What is the count of lines in the listing below that hold the string "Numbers"? Reply with that number alone.

++++++++++++++++++++

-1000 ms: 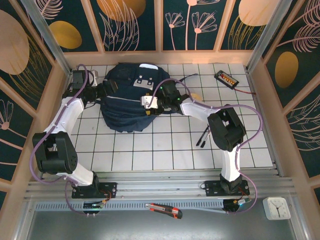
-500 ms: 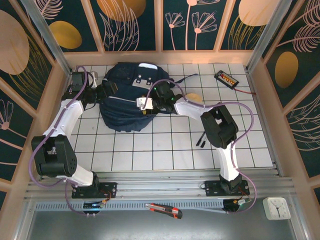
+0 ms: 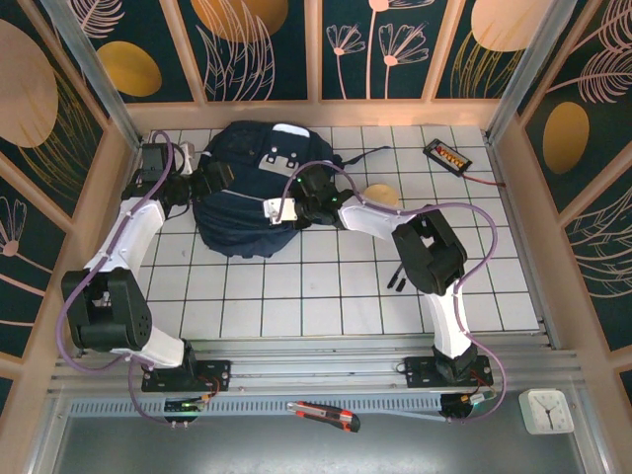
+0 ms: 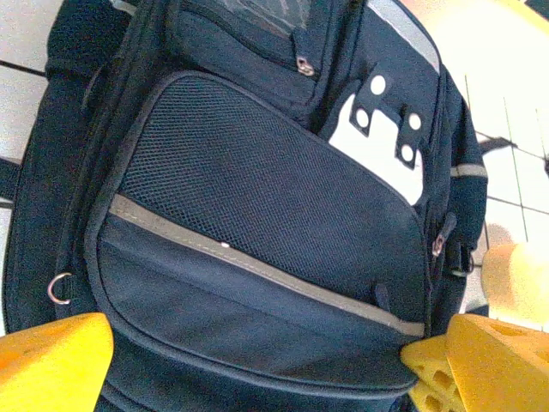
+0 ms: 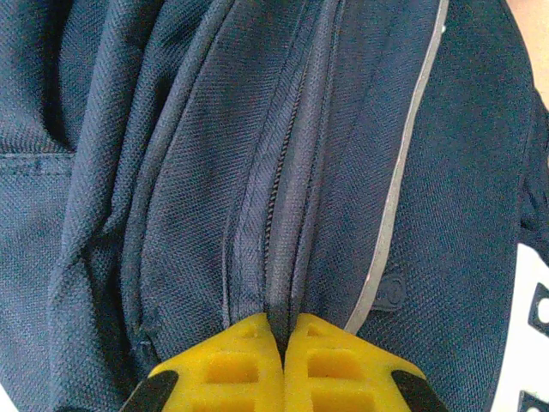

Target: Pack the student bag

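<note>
1. The desk (image 3: 336, 296), white and gridded, carries everything.
2. The student bag (image 3: 237, 212) lies flat on the far-left part of the desk with its front face up. Its long axis runs from the far edge toward us, and it sits between the ends of the two arms.
3. The left arm (image 3: 128, 227) reaches the bag's left flank. The right arm (image 3: 380, 215) stretches across from the right to the bag's near-right edge.
4. The left jaws stand wide apart and hold nothing. In the left wrist view a yellow finger (image 4: 51, 360) shows at each lower corner, with the mesh pocket (image 4: 257, 189) ahead and between them. We cannot tell whether they touch the fabric.
5. The right jaws are pressed together on the bag's zip seam (image 5: 279, 197). We cannot tell whether a zip pull sits between them.
6. We judge that the coming move turns on that seam. It runs straight ahead and away from the right jaws, so any pull should follow that line. The right arm is already on the seam, and the left arm is placed to steady the bag from the other side.
7. Two pens (image 3: 400, 269) lie on the desk, well apart from the bag and to its right.
</note>
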Robot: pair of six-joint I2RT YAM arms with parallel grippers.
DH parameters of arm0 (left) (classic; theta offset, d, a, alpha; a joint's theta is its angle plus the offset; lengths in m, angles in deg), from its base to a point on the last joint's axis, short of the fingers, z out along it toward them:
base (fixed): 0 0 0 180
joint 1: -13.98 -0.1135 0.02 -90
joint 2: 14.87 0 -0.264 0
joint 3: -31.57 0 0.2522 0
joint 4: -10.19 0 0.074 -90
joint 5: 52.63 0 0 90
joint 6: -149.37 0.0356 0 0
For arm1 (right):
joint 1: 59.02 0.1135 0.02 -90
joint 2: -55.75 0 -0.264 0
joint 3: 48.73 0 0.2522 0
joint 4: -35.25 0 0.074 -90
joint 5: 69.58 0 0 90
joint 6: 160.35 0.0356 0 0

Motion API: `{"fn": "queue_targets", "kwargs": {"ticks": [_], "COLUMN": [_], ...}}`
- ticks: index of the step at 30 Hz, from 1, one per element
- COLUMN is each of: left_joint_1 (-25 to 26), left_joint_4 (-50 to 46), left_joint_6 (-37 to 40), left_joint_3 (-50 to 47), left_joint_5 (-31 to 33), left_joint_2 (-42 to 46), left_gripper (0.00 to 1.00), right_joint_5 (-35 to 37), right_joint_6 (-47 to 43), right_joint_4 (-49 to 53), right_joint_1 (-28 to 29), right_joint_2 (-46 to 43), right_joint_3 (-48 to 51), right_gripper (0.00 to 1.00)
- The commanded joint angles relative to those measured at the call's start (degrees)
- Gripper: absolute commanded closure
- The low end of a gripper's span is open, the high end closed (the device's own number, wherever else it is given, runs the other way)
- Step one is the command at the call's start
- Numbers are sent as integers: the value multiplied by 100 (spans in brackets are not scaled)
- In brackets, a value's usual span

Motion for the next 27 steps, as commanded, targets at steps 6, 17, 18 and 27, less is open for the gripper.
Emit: {"fn": "queue_targets", "kwargs": {"ticks": [6,17,18,27], "left_joint_1": [442,644,661,792], "left_joint_4": [-207,260,371,-326], "left_joint_6": [2739,6037,6240,7581], "left_joint_3": [-94,-357,-423,-128], "left_joint_5": [-71,-1414,-1511,-1827], "left_joint_2": [385,654,690,312], "left_gripper": [1,9,9,11], "right_joint_5": [-745,-863,-864,-843], "right_joint_6": [533,325,301,163], "right_joint_4": [407,574,567,272], "right_joint_1": [-195,-350,-357,-248], "right_joint_2": [-757,-1274,-1312,-1690], "right_joint_3": [-383,-380,-331,144], "right_gripper": [100,100,100,100]}}
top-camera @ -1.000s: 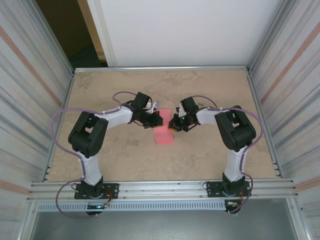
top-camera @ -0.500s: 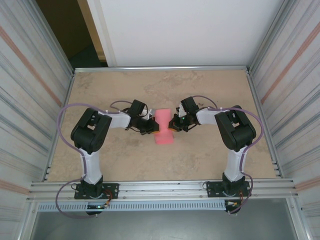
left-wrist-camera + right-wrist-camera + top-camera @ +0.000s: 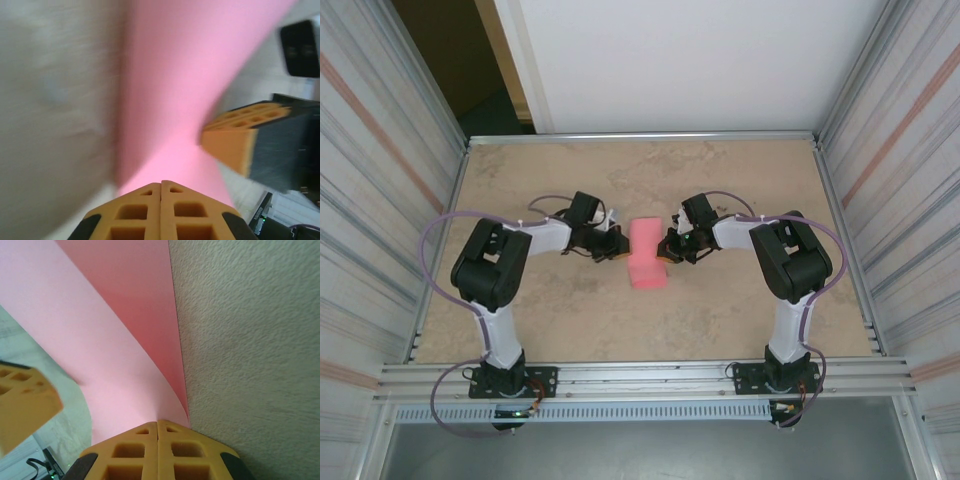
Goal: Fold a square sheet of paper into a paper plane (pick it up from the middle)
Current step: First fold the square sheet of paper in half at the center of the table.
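Note:
The square sheet of paper is pink and lies mid-table, bowed upward between the two arms. My left gripper is at its left edge, about midway along, jaws shut on the paper's edge. In the left wrist view the left gripper has the sheet running out from its tip. My right gripper is shut on the opposite edge. In the right wrist view the right gripper pinches the sheet, which curls up from the table. A paper plane is out of view.
The tan table has a metal rail along the near edge and corrugated walls on both sides. The right gripper's fingers appear across the sheet in the left wrist view.
My left gripper has drawn back to the left, off the top of the sheet, to the sheet's left edge. The sheet's upper half has come into view. The right arm has held still.

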`<state>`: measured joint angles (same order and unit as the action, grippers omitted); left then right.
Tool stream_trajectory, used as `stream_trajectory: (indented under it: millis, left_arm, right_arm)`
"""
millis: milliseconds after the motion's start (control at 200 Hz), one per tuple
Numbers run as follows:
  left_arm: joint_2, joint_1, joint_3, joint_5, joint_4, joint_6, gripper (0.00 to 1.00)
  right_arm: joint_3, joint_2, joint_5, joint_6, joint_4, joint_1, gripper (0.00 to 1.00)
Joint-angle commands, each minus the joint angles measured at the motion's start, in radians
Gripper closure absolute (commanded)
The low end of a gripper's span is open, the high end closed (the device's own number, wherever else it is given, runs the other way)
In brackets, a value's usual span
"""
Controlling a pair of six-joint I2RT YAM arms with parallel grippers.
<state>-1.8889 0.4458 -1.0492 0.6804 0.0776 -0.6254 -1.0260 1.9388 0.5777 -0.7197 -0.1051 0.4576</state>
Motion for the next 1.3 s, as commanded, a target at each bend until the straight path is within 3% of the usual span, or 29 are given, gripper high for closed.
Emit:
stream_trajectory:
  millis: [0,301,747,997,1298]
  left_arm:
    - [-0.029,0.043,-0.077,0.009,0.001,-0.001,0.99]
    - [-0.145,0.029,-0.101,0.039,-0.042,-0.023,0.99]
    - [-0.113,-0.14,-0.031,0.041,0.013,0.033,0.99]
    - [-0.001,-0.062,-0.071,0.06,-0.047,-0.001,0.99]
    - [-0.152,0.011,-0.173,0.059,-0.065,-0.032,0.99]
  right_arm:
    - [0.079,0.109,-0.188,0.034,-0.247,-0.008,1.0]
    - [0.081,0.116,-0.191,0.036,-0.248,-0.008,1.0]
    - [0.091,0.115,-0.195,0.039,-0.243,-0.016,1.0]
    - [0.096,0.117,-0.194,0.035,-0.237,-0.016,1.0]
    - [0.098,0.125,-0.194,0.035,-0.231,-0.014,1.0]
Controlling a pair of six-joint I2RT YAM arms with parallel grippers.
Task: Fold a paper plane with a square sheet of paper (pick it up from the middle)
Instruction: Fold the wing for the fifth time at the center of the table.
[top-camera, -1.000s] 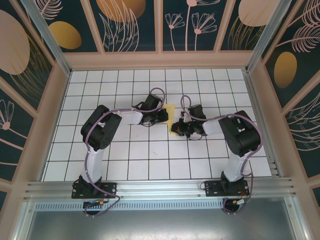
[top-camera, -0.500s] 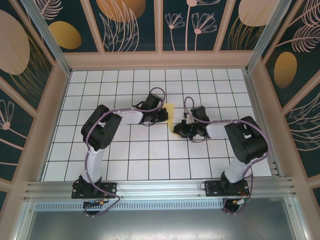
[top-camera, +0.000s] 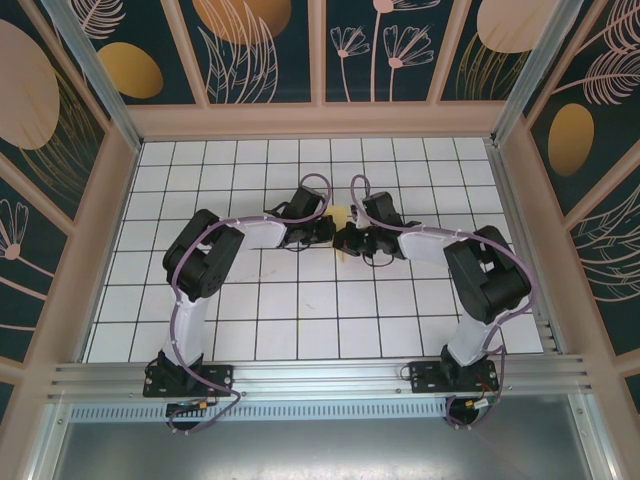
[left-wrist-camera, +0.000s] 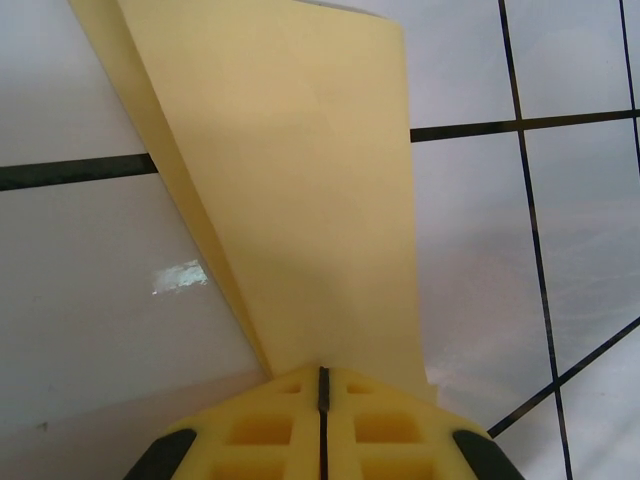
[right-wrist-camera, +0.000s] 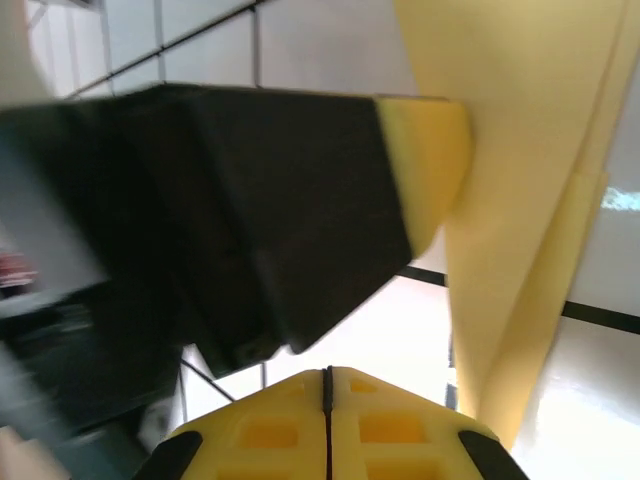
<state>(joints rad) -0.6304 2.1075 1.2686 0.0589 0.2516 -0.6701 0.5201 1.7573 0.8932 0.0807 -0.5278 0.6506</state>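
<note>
The left jaws are clenched on the narrow end of the folded yellow paper (left-wrist-camera: 300, 180), which fans out ahead of them over the white gridded surface (top-camera: 300, 300) near its middle. The right jaws are clenched too, grasping nothing, just beside the paper's creased edge.

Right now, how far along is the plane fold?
Done: the yellow paper is folded into narrow layers with a long crease. In hand: left gripper pinches one end; right gripper is shut beside it, holding nothing visible. Left: no finished dart yet, so more folds seem needed.
</note>
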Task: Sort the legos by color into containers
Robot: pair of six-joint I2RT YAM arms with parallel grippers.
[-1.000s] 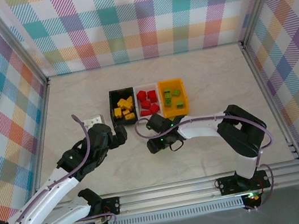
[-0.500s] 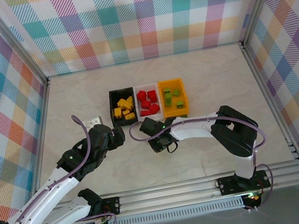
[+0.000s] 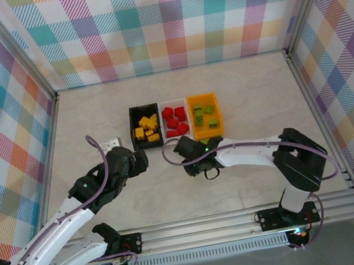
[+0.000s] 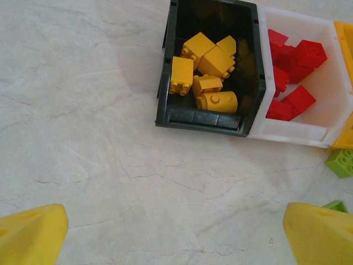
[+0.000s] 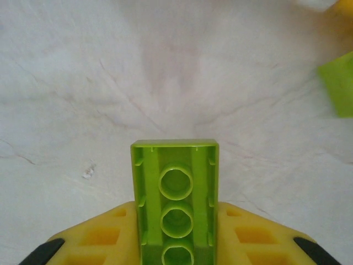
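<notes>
Seen from the top external camera, the right gripper [image 3: 184, 152] hung just near of the three bins and close to the left gripper [image 3: 139, 159]. I judged that a swing toward the orange-yellow plastic bin [image 3: 218, 113] could brush that neighbour or clip a rim. The black plastic bin [image 3: 131, 123] held yellow bricks [image 3: 142, 121], the white plastic bin [image 3: 173, 103] held red bricks [image 3: 168, 113], and the orange-yellow one held green bricks [image 3: 208, 109]. The three bins stood wall to wall in a row on the pale marbled tabletop [image 3: 258, 91].

In the left wrist view, the left gripper's yellow fingers [image 4: 30, 234] stood wide apart over bare table, holding nothing. A loose lime green studded brick [image 4: 343, 162] lay just near of the orange-yellow bin's corner, where a passing arm could knock it away. The sorted bricks were glossy, hard-edged blocks, and one yellow piece was rounded like a barrel. The bin walls looked thin and smooth.

In the right wrist view, the right gripper was clamped on a lime green hollow brick [image 5: 175, 182], its underside facing the camera and showing round tubes. It was pinched at its near end, and much of it jutted past the pads [image 5: 105, 237]. Slick plastic gripped that way could pivot or slip. If released off-centre, it might bounce off a rim or land among the red bricks. Whether it was clear of the table I could not tell.
</notes>
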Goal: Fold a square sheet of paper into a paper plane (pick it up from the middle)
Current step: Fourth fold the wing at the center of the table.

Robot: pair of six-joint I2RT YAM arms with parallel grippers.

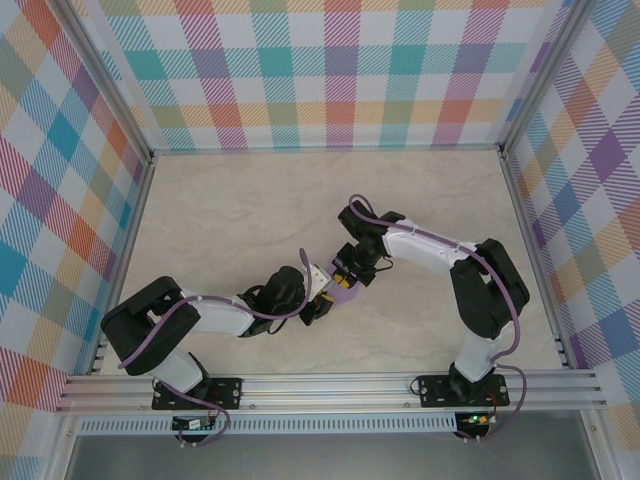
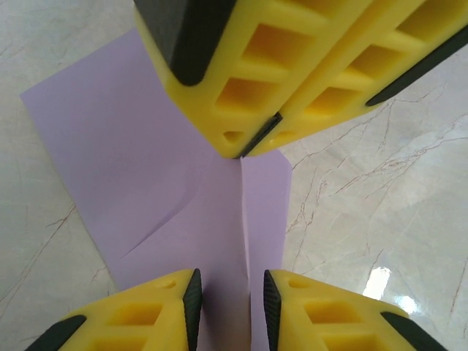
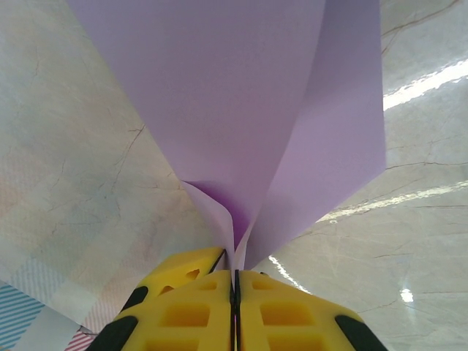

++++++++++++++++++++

## RESPONSE AREA:
2